Problem statement:
List each line of the data in which the string "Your" appears.

Data entries:
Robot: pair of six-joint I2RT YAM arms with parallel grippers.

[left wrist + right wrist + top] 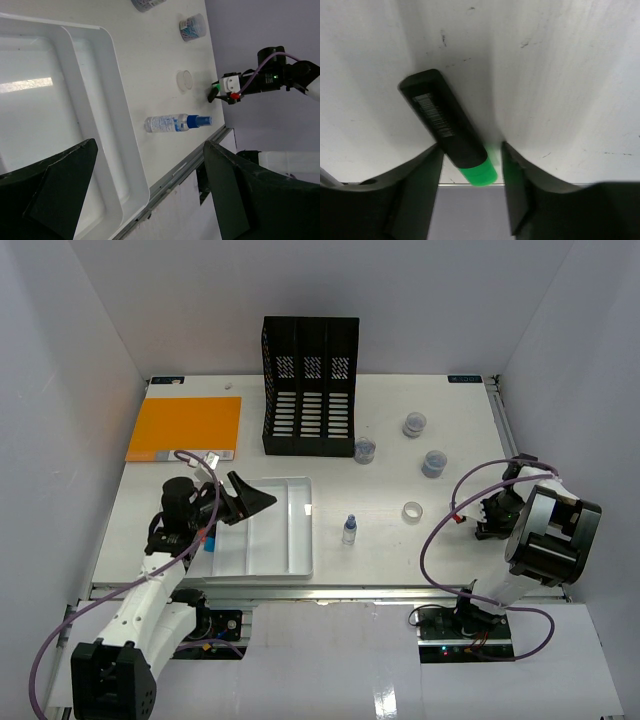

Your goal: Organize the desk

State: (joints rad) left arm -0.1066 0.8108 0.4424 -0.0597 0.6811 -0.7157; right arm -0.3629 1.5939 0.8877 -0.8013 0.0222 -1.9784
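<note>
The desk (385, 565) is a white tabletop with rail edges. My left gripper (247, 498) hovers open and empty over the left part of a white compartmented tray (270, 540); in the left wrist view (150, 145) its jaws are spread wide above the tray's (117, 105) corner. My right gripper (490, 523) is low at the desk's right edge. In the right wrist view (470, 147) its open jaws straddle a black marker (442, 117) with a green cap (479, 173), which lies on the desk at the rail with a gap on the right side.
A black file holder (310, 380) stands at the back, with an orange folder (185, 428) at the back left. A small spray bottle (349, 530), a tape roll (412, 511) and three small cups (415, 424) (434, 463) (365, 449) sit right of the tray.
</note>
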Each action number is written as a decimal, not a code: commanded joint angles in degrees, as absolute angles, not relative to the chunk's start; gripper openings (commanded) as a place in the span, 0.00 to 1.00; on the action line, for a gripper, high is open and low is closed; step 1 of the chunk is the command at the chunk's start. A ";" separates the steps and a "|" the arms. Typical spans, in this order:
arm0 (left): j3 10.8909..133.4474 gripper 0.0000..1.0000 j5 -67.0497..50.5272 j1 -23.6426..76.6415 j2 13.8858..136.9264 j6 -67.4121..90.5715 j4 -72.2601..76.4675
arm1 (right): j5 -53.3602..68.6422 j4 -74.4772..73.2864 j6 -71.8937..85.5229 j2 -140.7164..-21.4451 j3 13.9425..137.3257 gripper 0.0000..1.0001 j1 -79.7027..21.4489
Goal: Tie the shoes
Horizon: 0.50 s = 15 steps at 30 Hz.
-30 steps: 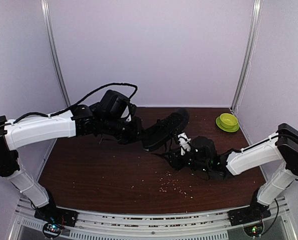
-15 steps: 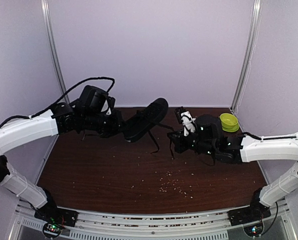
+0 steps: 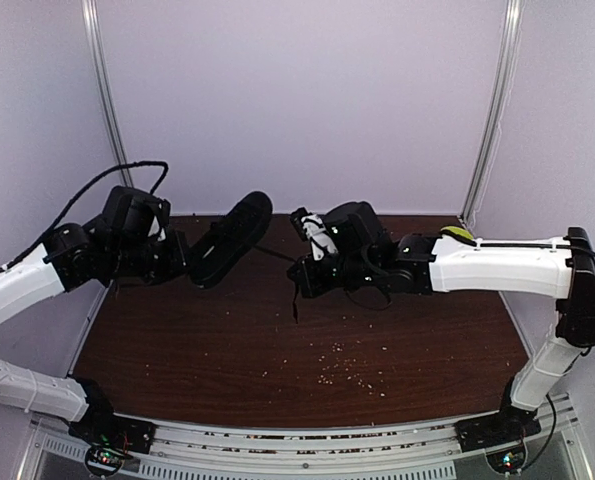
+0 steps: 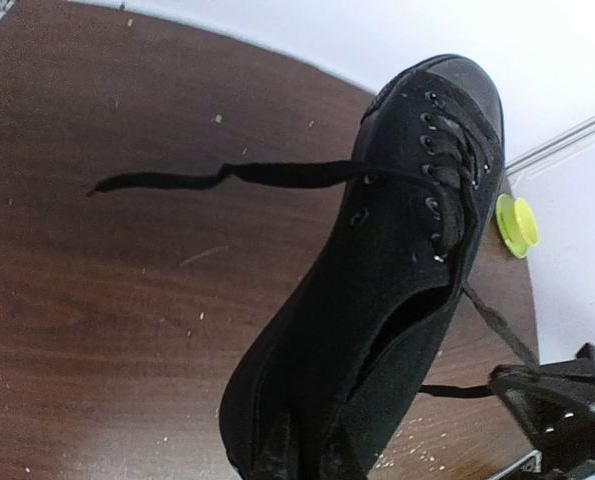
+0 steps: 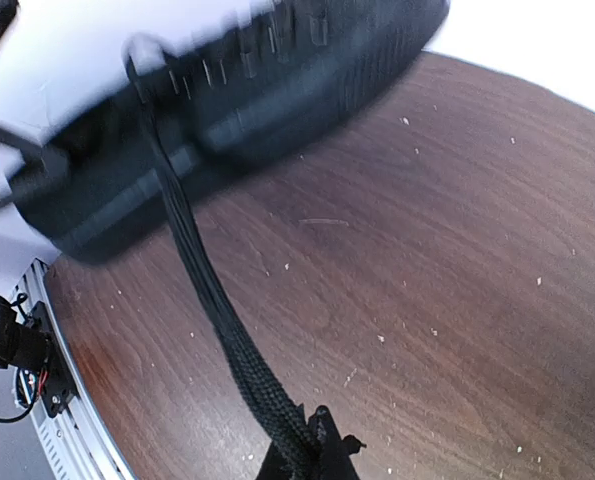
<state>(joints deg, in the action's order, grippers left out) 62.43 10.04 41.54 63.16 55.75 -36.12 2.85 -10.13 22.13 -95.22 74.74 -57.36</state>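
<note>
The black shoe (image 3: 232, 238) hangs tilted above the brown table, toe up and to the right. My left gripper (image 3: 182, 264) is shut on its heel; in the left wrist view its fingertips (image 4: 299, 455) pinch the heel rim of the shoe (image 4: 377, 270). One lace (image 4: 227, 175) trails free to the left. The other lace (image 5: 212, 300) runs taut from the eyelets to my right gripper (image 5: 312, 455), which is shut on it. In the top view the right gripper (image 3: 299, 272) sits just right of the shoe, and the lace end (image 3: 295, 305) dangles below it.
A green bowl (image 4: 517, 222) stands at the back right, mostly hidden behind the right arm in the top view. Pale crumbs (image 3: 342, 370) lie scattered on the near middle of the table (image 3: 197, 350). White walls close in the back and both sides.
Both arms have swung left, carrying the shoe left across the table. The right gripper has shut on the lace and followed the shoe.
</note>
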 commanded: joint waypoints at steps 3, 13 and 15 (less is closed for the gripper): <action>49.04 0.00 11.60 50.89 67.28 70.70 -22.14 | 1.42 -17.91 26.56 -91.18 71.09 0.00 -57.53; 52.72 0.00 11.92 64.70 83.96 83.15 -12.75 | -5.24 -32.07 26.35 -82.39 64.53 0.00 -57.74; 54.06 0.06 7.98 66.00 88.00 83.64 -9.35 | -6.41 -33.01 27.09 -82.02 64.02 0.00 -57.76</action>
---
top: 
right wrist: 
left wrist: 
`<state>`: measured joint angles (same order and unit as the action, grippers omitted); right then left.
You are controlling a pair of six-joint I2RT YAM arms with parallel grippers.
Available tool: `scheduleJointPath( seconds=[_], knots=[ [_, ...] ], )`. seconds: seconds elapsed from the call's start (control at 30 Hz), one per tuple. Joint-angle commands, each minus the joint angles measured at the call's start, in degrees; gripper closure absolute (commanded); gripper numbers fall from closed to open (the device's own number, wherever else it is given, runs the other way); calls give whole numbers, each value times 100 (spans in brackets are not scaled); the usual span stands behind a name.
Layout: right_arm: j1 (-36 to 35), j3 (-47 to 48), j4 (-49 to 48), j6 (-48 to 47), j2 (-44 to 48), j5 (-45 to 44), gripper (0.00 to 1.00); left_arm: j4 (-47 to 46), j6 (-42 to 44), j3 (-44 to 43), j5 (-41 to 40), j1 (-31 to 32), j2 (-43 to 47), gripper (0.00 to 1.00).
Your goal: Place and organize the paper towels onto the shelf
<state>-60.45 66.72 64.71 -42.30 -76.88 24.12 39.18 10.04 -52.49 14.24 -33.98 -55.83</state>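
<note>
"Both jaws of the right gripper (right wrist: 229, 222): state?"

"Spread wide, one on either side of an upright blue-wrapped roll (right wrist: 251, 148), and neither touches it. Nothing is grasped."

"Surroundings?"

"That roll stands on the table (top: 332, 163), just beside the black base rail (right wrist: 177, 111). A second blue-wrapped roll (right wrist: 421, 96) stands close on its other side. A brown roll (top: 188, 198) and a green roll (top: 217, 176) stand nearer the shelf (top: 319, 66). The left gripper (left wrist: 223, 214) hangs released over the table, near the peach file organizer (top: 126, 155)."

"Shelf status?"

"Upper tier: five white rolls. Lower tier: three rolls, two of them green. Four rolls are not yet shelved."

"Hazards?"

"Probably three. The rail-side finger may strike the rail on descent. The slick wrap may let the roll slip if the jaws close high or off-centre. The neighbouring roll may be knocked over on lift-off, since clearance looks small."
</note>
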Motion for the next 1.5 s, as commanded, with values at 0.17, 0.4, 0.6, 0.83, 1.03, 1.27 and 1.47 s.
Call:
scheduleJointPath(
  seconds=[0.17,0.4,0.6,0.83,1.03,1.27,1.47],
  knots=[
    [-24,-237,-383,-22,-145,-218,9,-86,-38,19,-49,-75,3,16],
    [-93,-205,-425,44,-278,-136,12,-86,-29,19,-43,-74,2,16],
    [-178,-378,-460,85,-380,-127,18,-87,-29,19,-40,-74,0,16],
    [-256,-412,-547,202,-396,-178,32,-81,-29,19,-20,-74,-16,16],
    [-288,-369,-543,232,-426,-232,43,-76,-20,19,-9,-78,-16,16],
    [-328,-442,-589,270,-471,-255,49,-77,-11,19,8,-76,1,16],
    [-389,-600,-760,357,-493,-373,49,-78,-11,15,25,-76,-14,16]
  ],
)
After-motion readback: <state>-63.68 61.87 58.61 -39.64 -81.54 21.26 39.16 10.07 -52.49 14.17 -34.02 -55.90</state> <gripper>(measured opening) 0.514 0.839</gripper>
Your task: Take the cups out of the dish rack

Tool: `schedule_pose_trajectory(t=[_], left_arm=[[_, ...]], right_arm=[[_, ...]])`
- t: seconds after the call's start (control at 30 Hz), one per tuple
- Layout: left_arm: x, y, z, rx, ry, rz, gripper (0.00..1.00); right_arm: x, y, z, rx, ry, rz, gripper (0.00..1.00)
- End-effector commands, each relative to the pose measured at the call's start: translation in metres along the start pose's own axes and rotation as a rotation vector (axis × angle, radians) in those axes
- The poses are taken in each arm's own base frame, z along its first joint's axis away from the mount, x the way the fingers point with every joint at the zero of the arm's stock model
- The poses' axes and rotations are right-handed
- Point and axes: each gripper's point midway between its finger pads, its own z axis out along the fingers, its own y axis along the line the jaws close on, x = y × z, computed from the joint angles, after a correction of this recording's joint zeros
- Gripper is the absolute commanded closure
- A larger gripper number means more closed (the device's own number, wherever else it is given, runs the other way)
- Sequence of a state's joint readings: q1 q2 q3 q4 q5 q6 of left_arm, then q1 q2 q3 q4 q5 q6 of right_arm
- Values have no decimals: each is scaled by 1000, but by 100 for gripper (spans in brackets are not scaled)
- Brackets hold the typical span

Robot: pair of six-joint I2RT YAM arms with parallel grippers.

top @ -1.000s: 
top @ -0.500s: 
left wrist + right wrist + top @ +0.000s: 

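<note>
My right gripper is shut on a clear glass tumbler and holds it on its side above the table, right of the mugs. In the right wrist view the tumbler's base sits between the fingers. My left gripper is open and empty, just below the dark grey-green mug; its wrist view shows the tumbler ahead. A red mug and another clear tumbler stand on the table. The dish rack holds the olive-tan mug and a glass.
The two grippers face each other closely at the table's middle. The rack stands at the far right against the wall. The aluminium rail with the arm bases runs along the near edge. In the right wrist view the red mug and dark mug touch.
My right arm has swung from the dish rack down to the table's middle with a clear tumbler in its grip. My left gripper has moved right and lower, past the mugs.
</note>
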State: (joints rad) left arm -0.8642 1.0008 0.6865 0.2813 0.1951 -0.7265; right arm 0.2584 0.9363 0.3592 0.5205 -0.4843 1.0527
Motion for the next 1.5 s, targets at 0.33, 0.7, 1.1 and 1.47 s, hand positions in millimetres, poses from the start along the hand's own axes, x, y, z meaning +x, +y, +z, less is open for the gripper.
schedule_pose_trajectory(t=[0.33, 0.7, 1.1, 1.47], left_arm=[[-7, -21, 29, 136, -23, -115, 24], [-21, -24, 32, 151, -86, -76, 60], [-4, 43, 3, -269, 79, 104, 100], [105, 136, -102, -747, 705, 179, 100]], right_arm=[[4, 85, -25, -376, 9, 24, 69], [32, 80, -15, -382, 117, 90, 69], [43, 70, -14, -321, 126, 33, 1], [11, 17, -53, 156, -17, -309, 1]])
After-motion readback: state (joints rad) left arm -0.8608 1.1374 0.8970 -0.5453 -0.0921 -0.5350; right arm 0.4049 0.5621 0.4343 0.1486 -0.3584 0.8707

Exercise answer:
Your goal: Organize the desk
Your goal: Place and organize the paper towels onto the shelf
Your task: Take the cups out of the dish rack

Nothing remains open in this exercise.